Letters to the Editor

Letters to the Editor

Letters to the Editor

Bairding the Lion

Sir,

The function of the student is to set an example in tolerance and free thinking to the rest of the community, which is more prone to reactive thinking and stock responses, and nowhere in New Zealand is this need greater than in Wellington.

I would therefore support your criticism of Mr. Baird and Miss Benefield in relation to the Max Riske issue. Mr. Baird's statement could almost have been lifted from the correspondence columns of Time magazine.

I wonder if Mr. Baird really knows what he means when he says he "must oppose Communism at every opporcunity"? If he is going to publicize his life-mission I suggest that he attempt to substantiate his philosophy and explain to a very interested reader why a "Christian" should be opposed to a thoroughly practical method of raising the living standards of underdeveloped countries.

Has Mr. Baird forgotten the zeal with which 19th century Christian missions attempted to disorganise such countries? I am sure I would prefer Communist assistance to Christian assistance, on the basis of the total failure of the latter.

I am etc.,

Ian Mitchell

Please Make Your Letters Short and Pithy . . .

Editor

Few too Many?

Sir.—

Your article writer. Julian Rayner, hath written in Salient No. 8 that many are blamed for few. What he or she, fails to appreciate is that the few are blamed by many for what the latter only presume to be "dubious activities." Usually the basis for their judgment (if we do not too much abuse the term) is provided gratis (and swallowed en mass) by such fair arbiters of justice and learned truth-seekers as the lads of the popular Press who are quick to indulge to absurd lengths their incredible anti-student prejudice. They provide both stimulant and excuse for such outbursts of Ignorant smug hypocrisy as typified by Rayner's article.
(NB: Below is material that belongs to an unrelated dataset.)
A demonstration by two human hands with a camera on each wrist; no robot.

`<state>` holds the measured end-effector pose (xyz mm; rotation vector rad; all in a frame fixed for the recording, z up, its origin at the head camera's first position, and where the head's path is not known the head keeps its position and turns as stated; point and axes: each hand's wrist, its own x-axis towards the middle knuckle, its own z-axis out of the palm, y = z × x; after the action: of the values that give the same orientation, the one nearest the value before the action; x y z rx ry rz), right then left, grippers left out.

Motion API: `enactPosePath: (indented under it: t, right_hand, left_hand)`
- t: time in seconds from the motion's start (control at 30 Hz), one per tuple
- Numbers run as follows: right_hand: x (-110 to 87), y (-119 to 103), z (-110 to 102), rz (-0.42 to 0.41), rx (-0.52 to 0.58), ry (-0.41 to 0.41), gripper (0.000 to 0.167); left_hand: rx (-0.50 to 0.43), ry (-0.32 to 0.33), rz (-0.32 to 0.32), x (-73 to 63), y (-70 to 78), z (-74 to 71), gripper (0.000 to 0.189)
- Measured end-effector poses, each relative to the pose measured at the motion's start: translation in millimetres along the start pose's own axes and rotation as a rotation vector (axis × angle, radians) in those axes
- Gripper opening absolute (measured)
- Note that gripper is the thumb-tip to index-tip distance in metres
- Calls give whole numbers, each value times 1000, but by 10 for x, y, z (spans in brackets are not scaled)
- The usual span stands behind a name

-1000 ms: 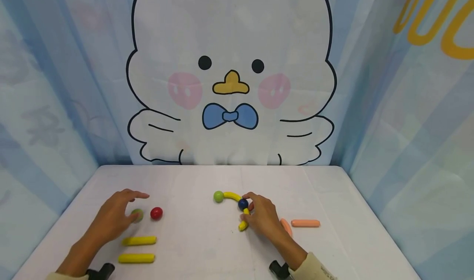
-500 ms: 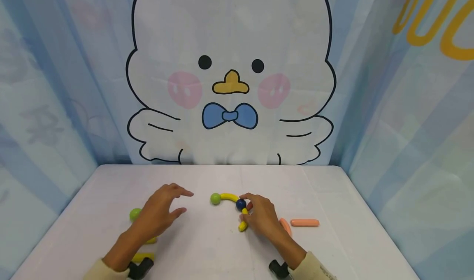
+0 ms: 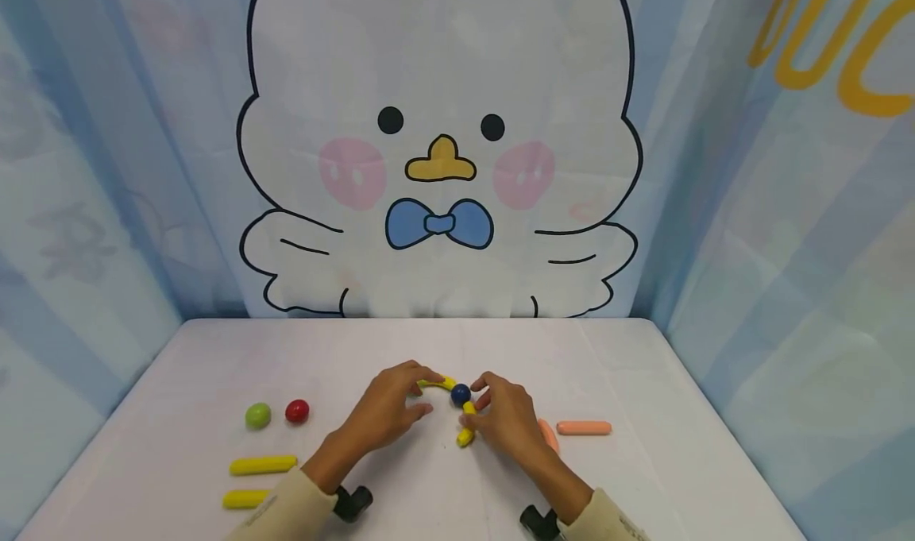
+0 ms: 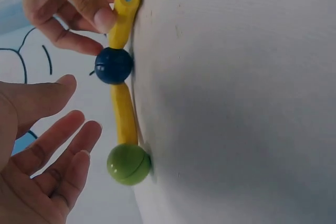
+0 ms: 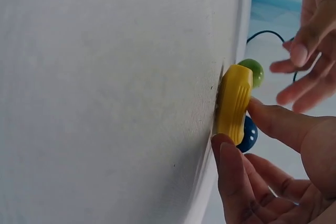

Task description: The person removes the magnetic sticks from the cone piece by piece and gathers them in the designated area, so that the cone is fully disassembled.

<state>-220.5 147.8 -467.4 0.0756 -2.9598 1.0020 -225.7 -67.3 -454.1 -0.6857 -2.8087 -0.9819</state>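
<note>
My right hand (image 3: pixel 503 414) pinches a curved yellow rod (image 5: pixel 234 103) between thumb and fingers, low on the table. A dark blue ball (image 4: pixel 113 65) joins this rod to a second curved yellow rod (image 4: pixel 124 114). At the far end of that second rod sits a green ball (image 4: pixel 128 164), which the left hand covers in the head view. My left hand (image 3: pixel 386 402) hovers beside the green-ball end, thumb and fingers spread apart, with nothing between them. In the left wrist view its fingertips stand a short gap away from the ball.
On the left of the white table (image 3: pixel 214 358) lie another green ball (image 3: pixel 258 415), a red ball (image 3: pixel 297 411) and two straight yellow rods (image 3: pixel 263 465), one partly behind the left sleeve. Right of my right hand are a straight orange rod (image 3: pixel 584 428) and a curved orange rod (image 3: pixel 548 436).
My left hand has swept right, from over the loose green ball to beside the joined pieces, uncovering the left-side balls. The right hand keeps its place and its hold on the curved rod.
</note>
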Motion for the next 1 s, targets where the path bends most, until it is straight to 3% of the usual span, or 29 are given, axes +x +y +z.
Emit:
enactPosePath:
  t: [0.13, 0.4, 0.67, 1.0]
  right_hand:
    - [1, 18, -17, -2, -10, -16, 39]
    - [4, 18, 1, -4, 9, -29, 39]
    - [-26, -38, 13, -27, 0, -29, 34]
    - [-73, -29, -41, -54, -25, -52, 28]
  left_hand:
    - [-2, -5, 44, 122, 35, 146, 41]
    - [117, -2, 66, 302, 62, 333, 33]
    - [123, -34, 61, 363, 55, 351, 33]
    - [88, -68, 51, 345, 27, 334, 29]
We, of course, would not begrudge stone-throwers the warmth of righteous anger their activity gives them: never-the less (although we may well spoil their fun and faith in the bourgeois Press) we recommend any such person to read chapter XI of Thouless's "Straight And Crooked Thinking."

—We are etc.,

I. North

M. Van Wyngen.

D. R. Thomas

R. J. Tustin

Reach for the Sky

Sir,—

The article by Jack Richards in Salient is fair to a degree, though some of his Interpretations are controversial. The design is thirty years old and many changes have taken place in church architecture and in the use of concrete during that time.

Because of these changes, because the whole conception of Parliament Square has altered, and because the present regime feels strongly that the Cathedral, when finished, should speak to the city in its own language, the architect has been re-briefed.

His problem is to marry yesterday to today, that the result will speak to tomorrow. New plans are awaited with keen anticipation.

We see our responsibility to God to the Diocese, the City and the Country as a challenge to use what has been accomplished in the best and most meaningful way and so to complete the Cathedral that it will be a unit; a House of God and a House of the People of God both challenging and welcoming. I will look forward to the comments of Salient on our proposals when they materialise.

Walter Hurst, Dean.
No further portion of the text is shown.